Hastings Shade ~ Cherokee

Published on December 6, 2010 by John

Love this article and want to save it to read again later? Add it to your favourites! To find all your favourite posts, check out My Favourites on the menu bar.

dna testing, dna ancestry testing, ancestry, genealogy, indian genealogy records, paternity testing, turquoise jewelry, native american jewelry

Shade speaking at
Cherokee National Holiday,
Tahlequah, Oklahoma, 2001

Hastings Shade (May 20, 1941 – February 9, 2010) was a former deputy chief of the Cherokee Nation. He was a traditionalist, artist, and master level fluent speaker of the Cherokee language.

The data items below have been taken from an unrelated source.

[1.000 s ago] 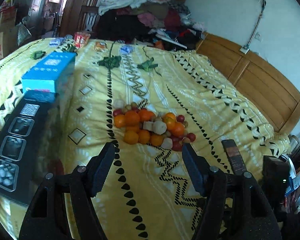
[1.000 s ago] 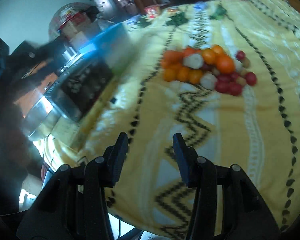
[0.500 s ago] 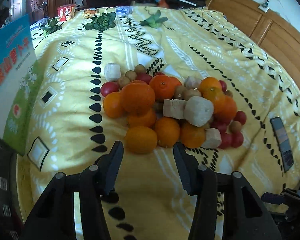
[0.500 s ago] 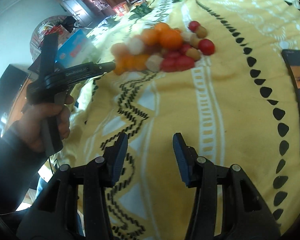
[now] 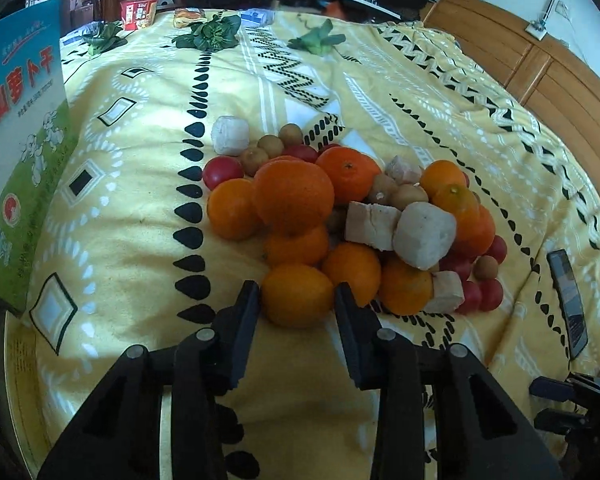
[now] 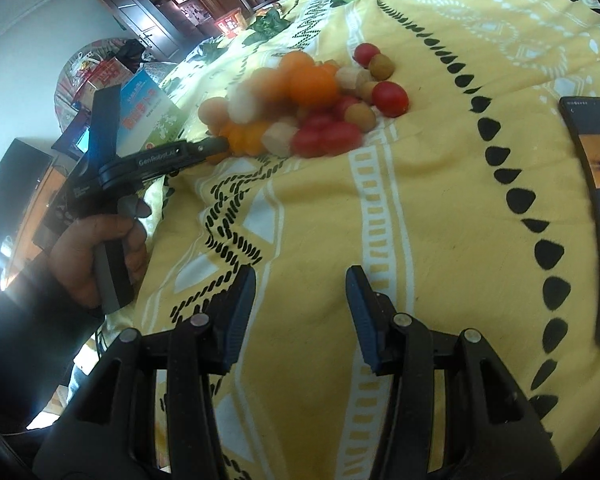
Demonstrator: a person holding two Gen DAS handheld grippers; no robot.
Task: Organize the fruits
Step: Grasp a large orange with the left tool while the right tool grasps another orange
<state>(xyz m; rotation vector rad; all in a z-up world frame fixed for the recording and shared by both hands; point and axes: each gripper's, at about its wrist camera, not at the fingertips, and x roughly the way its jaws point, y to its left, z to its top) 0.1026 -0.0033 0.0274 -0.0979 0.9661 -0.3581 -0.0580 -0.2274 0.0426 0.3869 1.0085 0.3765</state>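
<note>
A heap of fruit [image 5: 340,216] lies on the yellow patterned bedspread [image 5: 140,208]: oranges, red cherry tomatoes, small brown longans and pale peeled chunks. My left gripper [image 5: 296,300] is open, its jaws on either side of the nearest orange [image 5: 298,295] at the heap's front edge. In the right wrist view the heap [image 6: 300,104] is blurred and far ahead, and the left gripper [image 6: 216,146] reaches into its left side. My right gripper [image 6: 300,292] is open and empty over bare bedspread, well short of the fruit.
A blue and green box [image 5: 20,152] stands at the left of the heap. A phone [image 5: 568,300] lies on the bed at the right, also in the right wrist view [image 6: 596,200]. Leafy greens [image 5: 212,34] and snack packs [image 5: 138,12] lie at the far end. A wooden headboard [image 5: 540,60] is at the right.
My left gripper has moved forward and down to the heap, and its jaws now flank the nearest orange. My right gripper has stayed open and shifted slightly over the bedspread.
</note>
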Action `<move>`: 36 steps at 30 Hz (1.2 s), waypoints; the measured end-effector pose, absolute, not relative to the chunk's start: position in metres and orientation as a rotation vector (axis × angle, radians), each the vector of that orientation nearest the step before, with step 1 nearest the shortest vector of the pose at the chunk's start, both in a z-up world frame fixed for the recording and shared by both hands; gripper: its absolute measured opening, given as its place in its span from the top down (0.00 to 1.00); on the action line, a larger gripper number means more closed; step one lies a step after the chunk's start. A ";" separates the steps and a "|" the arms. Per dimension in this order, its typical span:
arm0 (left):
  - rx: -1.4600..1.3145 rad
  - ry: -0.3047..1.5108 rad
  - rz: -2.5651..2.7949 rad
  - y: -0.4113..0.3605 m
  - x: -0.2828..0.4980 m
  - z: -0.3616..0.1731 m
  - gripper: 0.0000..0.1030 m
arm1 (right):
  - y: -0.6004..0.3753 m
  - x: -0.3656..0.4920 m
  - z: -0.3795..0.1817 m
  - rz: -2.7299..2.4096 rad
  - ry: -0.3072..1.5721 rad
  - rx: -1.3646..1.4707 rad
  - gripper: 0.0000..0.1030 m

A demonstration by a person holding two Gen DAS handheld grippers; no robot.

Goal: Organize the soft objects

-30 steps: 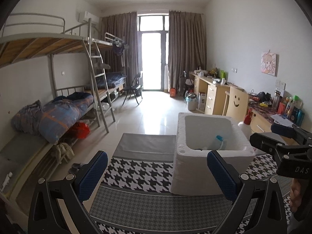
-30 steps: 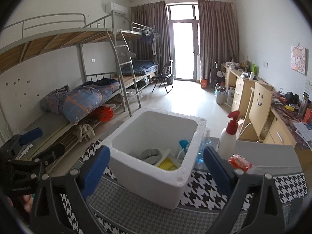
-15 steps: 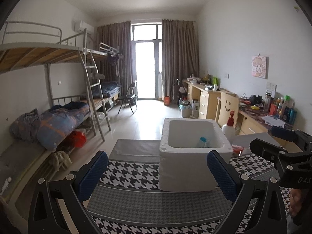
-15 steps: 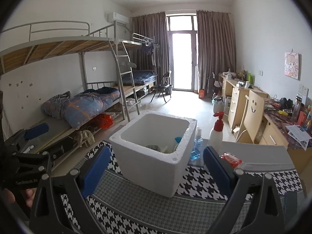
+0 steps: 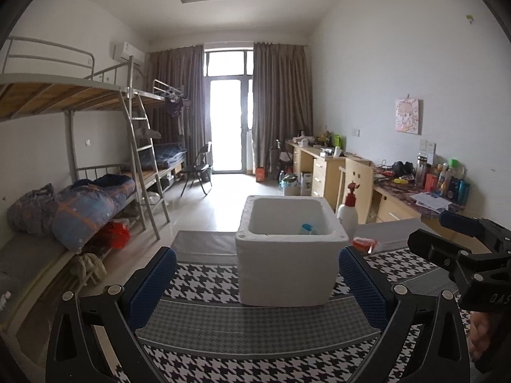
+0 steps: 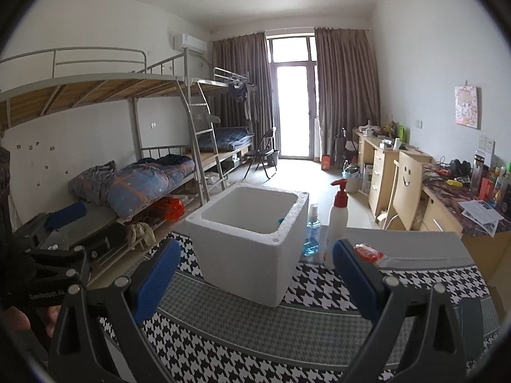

Hastings Shade was born on May 20, 1941 in Tahlequah, Oklahoma. His parents were Tom and Leanna Stopp Shade.

Traditional artist

Hastings Shade was declared a Cherokee National Treasure in 1991 for his extensive traditional knowledge, particularly his ability to make Cherokee marbles by hand. He was the only known maker of Cherokee marbles (gadayosdi). He painstakingly fashioned the balls from limestone and they are about the size of a billiards ball.

He also made fishing and frog gigs that are sought after by collectors

Deputy Chief

Shade served one term as deputy chief of the Cherokee Nation, from 1999 to 2003, with Chad Smith. In an unusual political move, Shade ran independently for deputy chief in 2003 but did not win the election. During his time in office, he helped develop the Cherokee Nation’s language programs, specially the Cherokee language immersion programs for school children.


Shade was a fullblood Cherokee and a sixth-generation descendant of Sequoyah, the inventor of the Cherokee syllabary. Hastings was married to Loretta Shade, also a master level fluent speaker of the Cherokee language. Together they lived in Lost City, outside of Hulbert, Oklahoma. Shade died on February 9, 2010 in Tulsa, Oklahoma. He is survived by his wife, their four sons, four siblings, and many grandchildren and great-grandchildren. “He foremost was a gentleman and a traditionalist who was fluent in Cherokee language and conversant in Cherokee thought. He was a teacher”, said Chad Smith.

Published works

Shade, Hastings. Myths legends and old sayings. Self published, 1994. ASIN B0006RH39I
Cowan, Agnes, Loretta Shade, Hastings Shade, Agnes Louise Clark, and Jane B. Noble. Cherokee English Language Reference Book. Welling: Cross-Cultural Education Center Inc., 1995. ASIN B00182V8YQ.

Source: Wikipedia

NativeAmericanEncyclopedia.com Unabridged
Based on the collective work of NativeAmericanEncyclopedia.com, © 2015 Native American Encyclopedia.
Cite This Source | Link To Hastings Shade ~ Cherokee
Add these citations to your bibliography. Select the text below and then copy and paste it into your document.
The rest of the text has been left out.